__Work task__
The data below is to be output in full, unchanged.

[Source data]
________________
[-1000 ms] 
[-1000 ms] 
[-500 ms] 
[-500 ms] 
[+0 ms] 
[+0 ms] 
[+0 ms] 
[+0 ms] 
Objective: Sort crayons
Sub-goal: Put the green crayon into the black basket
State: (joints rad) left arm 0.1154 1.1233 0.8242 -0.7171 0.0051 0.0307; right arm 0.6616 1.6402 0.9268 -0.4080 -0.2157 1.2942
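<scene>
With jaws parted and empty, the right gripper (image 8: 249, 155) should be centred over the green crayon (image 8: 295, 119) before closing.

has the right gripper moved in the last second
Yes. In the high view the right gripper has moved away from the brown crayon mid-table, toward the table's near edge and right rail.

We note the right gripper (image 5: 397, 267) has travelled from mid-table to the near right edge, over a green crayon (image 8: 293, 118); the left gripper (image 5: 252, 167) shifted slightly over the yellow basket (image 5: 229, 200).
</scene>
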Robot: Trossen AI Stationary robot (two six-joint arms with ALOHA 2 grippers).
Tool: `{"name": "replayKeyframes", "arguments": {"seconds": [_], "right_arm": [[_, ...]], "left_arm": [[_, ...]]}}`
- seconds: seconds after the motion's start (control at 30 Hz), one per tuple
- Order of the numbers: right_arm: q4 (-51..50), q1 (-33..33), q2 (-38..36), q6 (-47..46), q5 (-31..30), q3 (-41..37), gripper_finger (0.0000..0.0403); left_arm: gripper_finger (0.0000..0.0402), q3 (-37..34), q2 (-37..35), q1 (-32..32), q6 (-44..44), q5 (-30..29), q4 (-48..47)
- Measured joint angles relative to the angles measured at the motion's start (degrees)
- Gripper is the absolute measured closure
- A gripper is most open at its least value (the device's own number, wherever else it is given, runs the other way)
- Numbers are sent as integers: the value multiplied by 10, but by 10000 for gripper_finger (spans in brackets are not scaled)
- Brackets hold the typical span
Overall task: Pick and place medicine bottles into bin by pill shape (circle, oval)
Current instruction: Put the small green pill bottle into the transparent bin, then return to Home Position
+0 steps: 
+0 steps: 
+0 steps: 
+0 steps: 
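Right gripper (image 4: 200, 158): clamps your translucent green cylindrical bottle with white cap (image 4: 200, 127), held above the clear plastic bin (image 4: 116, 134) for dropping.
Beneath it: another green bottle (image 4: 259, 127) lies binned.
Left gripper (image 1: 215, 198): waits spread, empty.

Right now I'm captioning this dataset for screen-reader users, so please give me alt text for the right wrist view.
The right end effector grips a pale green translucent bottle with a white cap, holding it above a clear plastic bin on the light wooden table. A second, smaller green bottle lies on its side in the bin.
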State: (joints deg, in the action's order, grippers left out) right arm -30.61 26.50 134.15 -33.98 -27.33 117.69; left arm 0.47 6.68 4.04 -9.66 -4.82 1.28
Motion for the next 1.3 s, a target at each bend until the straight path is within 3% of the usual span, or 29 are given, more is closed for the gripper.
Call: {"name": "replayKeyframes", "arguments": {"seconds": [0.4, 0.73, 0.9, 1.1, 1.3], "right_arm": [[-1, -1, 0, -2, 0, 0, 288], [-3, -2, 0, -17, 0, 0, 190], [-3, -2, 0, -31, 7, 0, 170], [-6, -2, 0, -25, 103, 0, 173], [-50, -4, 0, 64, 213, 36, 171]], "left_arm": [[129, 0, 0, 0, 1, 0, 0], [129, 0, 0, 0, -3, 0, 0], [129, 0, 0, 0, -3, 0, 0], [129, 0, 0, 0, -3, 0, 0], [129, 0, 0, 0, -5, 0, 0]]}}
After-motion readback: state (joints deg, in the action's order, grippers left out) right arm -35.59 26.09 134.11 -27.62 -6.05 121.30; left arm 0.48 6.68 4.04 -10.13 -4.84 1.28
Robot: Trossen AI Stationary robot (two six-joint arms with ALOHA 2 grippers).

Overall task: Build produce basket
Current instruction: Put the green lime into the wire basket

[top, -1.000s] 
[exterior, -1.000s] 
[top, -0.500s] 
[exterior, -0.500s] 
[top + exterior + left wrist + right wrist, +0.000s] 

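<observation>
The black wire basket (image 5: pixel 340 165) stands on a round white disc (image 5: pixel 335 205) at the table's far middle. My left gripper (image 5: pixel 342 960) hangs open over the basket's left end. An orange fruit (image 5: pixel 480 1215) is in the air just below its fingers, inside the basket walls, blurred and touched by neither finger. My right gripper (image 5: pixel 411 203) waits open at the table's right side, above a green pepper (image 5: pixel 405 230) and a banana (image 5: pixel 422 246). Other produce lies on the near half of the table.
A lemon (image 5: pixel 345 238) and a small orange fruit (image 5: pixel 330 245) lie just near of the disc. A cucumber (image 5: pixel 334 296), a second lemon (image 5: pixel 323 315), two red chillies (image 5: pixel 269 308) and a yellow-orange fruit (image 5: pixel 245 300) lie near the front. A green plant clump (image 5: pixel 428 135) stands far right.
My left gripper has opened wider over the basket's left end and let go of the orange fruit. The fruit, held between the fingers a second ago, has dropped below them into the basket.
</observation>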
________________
__Answer section__
[-1000 ms] 
[-1000 ms] 
[-500 ms] 
[-500 ms] 
[+0 ms] 
[+0 ms] 
[+0 ms] 
[+0 ms] 
Objective: Sort crayons
Sub-goal: Put the green crayon into the black basket
State: (joints rad) left arm 0.1154 1.1233 0.8242 -0.7171 0.0051 0.0307; right arm 0.6616 1.6402 0.9268 -0.4080 -0.2157 1.2942
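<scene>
With jaws parted and empty, the right gripper (image 8: 249, 155) should be centred over the green crayon (image 8: 295, 119) before closing.

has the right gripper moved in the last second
Yes. In the high view the right gripper has moved away from the brown crayon mid-table, toward the table's near edge and right rail.

We note the right gripper (image 5: 397, 267) has travelled from mid-table to the near right edge, over a green crayon (image 8: 293, 118); the left gripper (image 5: 252, 167) shifted slightly over the yellow basket (image 5: 229, 200).
</scene>
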Robot: Trossen AI Stationary robot (two six-joint arms with ALOHA 2 grippers).
Tool: `{"name": "replayKeyframes", "arguments": {"seconds": [_], "right_arm": [[_, ...]], "left_arm": [[_, ...]]}}`
- seconds: seconds after the motion's start (control at 30 Hz), one per tuple
- Order of the numbers: right_arm: q4 (-51..50), q1 (-33..33), q2 (-38..36), q6 (-47..46), q5 (-31..30), q3 (-41..37), gripper_finger (0.0000..0.0403); left_arm: gripper_finger (0.0000..0.0402), q3 (-37..34), q2 (-37..35), q1 (-32..32), q6 (-44..44), q5 (-30..29), q4 (-48..47)
- Measured joint angles relative to the angles measured at the motion's start (degrees)
- Gripper is the absolute measured closure
- A gripper is most open at its least value (the device's own number, wherever else it is given, runs the other way)
- Numbers are sent as integers: the value multiplied by 10, but by 10000 for gripper_finger (spans in brackets are not scaled)
- Brackets hold the typical span
Overall task: Pick and place medicine bottles into bin by pill shape (circle, oval)
Current instruction: Put the small green pill bottle into the transparent bin, then return to Home Position
+0 steps: 
+0 steps: 
+0 steps: 
+0 steps: 
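Right gripper (image 4: 200, 158): clamps your translucent green cylindrical bottle with white cap (image 4: 200, 127), held above the clear plastic bin (image 4: 116, 134) for dropping.
Beneath it: another green bottle (image 4: 259, 127) lies binned.
Left gripper (image 1: 215, 198): waits spread, empty.

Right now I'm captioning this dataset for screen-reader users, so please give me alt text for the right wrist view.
The right end effector grips a pale green translucent bottle with a white cap, holding it above a clear plastic bin on the light wooden table. A second, smaller green bottle lies on its side in the bin.
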State: (joints deg, in the action's order, grippers left out) right arm -30.61 26.50 134.15 -33.98 -27.33 117.69; left arm 0.47 6.68 4.04 -9.66 -4.82 1.28
Motion for the next 1.3 s, a target at each bend until the straight path is within 3% of the usual span, or 29 are given, more is closed for the gripper.
Call: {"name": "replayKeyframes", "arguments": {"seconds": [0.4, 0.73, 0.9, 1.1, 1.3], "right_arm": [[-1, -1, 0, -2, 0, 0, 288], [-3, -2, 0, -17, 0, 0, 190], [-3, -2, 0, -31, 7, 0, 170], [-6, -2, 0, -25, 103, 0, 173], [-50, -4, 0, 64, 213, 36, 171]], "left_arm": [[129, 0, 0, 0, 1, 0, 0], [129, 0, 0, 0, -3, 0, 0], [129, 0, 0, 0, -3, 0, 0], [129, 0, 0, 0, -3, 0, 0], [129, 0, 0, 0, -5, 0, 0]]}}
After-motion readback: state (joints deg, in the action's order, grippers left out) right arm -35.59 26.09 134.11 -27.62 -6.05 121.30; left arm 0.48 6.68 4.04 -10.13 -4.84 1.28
Robot: Trossen AI Stationary robot (two six-joint arms with ALOHA 2 grippers).

Overall task: Build produce basket
Current instruction: Put the green lime into the wire basket

[top, -1.000s] 
[exterior, -1.000s] 
[top, -0.500s] 
[exterior, -0.500s] 
[top + exterior + left wrist + right wrist, +0.000s] 

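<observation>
The black wire basket (image 5: pixel 340 165) stands on a round white disc (image 5: pixel 335 205) at the table's far middle. My left gripper (image 5: pixel 342 960) hangs open over the basket's left end. An orange fruit (image 5: pixel 480 1215) is in the air just below its fingers, inside the basket walls, blurred and touched by neither finger. My right gripper (image 5: pixel 411 203) waits open at the table's right side, above a green pepper (image 5: pixel 405 230) and a banana (image 5: pixel 422 246). Other produce lies on the near half of the table.
A lemon (image 5: pixel 345 238) and a small orange fruit (image 5: pixel 330 245) lie just near of the disc. A cucumber (image 5: pixel 334 296), a second lemon (image 5: pixel 323 315), two red chillies (image 5: pixel 269 308) and a yellow-orange fruit (image 5: pixel 245 300) lie near the front. A green plant clump (image 5: pixel 428 135) stands far right.
My left gripper has opened wider over the basket's left end and let go of the orange fruit. The fruit, held between the fingers a second ago, has dropped below them into the basket.
</observation>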

Nothing further belongs to this answer.